> **Task goal**: The data that follows should be copied out exactly.
** Working data follows **
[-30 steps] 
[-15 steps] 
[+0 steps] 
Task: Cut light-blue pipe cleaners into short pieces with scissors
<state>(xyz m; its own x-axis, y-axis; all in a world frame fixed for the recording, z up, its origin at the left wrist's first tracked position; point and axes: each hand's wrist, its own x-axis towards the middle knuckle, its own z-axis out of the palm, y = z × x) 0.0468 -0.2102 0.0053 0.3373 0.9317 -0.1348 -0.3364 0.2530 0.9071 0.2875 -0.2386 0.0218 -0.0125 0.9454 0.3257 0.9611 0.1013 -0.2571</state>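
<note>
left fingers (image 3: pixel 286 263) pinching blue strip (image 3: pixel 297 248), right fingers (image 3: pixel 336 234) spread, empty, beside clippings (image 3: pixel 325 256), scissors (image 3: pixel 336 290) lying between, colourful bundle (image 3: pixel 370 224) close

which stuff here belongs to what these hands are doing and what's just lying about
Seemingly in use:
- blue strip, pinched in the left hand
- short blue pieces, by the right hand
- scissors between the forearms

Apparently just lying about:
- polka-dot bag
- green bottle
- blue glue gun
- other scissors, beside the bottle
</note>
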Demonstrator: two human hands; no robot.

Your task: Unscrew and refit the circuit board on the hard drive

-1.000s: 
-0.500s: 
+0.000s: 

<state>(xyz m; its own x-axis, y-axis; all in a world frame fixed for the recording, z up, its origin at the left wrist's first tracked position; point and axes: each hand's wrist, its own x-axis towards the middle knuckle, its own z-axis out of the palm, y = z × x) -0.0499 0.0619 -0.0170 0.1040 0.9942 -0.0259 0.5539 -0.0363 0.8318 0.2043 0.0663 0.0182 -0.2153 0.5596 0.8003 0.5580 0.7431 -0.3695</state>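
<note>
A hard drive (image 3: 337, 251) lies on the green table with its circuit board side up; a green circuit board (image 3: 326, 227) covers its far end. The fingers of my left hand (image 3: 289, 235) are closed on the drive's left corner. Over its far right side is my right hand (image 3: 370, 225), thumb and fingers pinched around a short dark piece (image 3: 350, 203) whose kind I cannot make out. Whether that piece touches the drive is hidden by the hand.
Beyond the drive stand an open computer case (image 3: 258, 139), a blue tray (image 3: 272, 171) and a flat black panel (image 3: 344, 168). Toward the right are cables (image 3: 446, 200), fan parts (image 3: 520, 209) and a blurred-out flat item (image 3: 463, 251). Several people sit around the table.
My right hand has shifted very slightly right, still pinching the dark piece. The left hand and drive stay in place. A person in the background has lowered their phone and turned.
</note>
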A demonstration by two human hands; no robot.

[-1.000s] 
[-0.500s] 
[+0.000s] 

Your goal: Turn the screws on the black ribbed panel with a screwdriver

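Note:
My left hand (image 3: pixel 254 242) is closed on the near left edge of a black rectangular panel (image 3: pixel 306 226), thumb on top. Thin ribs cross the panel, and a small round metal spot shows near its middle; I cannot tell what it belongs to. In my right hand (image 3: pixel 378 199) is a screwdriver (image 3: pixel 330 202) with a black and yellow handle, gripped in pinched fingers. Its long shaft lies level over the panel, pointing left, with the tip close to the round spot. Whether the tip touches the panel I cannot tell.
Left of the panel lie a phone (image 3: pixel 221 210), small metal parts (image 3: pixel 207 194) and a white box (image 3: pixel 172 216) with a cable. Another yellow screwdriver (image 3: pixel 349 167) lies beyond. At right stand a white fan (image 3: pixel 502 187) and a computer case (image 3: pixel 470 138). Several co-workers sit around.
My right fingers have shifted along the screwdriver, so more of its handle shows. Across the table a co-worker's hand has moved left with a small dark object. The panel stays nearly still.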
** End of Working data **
> **Reply to the task**:
[-30 steps] 
[-15 steps] 
[+0 steps] 
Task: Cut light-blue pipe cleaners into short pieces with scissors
<state>(xyz m; its own x-axis, y-axis; all in a world frame fixed for the recording, z up, its origin at the left wrist's first tracked position; point and axes: each hand's wrist, its own x-axis towards the middle knuckle, its own z-axis out of the palm, y = z × x) 0.0468 -0.2102 0.0053 0.3373 0.9317 -0.1348 -0.3364 0.2530 0.9071 0.2875 -0.2386 0.0218 -0.0125 0.9454 0.3257 0.9611 0.1013 -0.2571</state>
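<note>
left fingers (image 3: pixel 286 263) pinching blue strip (image 3: pixel 297 248), right fingers (image 3: pixel 336 234) spread, empty, beside clippings (image 3: pixel 325 256), scissors (image 3: pixel 336 290) lying between, colourful bundle (image 3: pixel 370 224) close

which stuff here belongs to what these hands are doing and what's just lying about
Seemingly in use:
- blue strip, pinched in the left hand
- short blue pieces, by the right hand
- scissors between the forearms

Apparently just lying about:
- polka-dot bag
- green bottle
- blue glue gun
- other scissors, beside the bottle
</note>
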Demonstrator: two human hands; no robot.

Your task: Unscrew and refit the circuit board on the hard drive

-1.000s: 
-0.500s: 
+0.000s: 

<state>(xyz m; its own x-axis, y-axis; all in a world frame fixed for the recording, z up, its origin at the left wrist's first tracked position; point and axes: each hand's wrist, its own x-axis towards the middle knuckle, its own z-axis out of the palm, y = z × x) -0.0499 0.0619 -0.0170 0.1040 0.9942 -0.0259 0.5539 -0.0363 0.8318 0.2043 0.0663 0.0182 -0.2153 0.5596 0.8003 0.5580 0.7431 -0.3695</state>
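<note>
A hard drive (image 3: 337, 251) lies on the green table with its circuit board side up; a green circuit board (image 3: 326, 227) covers its far end. The fingers of my left hand (image 3: 289, 235) are closed on the drive's left corner. Over its far right side is my right hand (image 3: 370, 225), thumb and fingers pinched around a short dark piece (image 3: 350, 203) whose kind I cannot make out. Whether that piece touches the drive is hidden by the hand.
Beyond the drive stand an open computer case (image 3: 258, 139), a blue tray (image 3: 272, 171) and a flat black panel (image 3: 344, 168). Toward the right are cables (image 3: 446, 200), fan parts (image 3: 520, 209) and a blurred-out flat item (image 3: 463, 251). Several people sit around the table.
My right hand has shifted very slightly right, still pinching the dark piece. The left hand and drive stay in place. A person in the background has lowered their phone and turned.
</note>
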A demonstration by two human hands; no robot.

[-1.000s] 
[-0.500s] 
[+0.000s] 

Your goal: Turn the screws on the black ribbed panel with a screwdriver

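Note:
My left hand (image 3: pixel 254 242) is closed on the near left edge of a black rectangular panel (image 3: pixel 306 226), thumb on top. Thin ribs cross the panel, and a small round metal spot shows near its middle; I cannot tell what it belongs to. In my right hand (image 3: pixel 378 199) is a screwdriver (image 3: pixel 330 202) with a black and yellow handle, gripped in pinched fingers. Its long shaft lies level over the panel, pointing left, with the tip close to the round spot. Whether the tip touches the panel I cannot tell.
Left of the panel lie a phone (image 3: pixel 221 210), small metal parts (image 3: pixel 207 194) and a white box (image 3: pixel 172 216) with a cable. Another yellow screwdriver (image 3: pixel 349 167) lies beyond. At right stand a white fan (image 3: pixel 502 187) and a computer case (image 3: pixel 470 138). Several co-workers sit around.
My right fingers have shifted along the screwdriver, so more of its handle shows. Across the table a co-worker's hand has moved left with a small dark object. The panel stays nearly still.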

This concludes the exercise.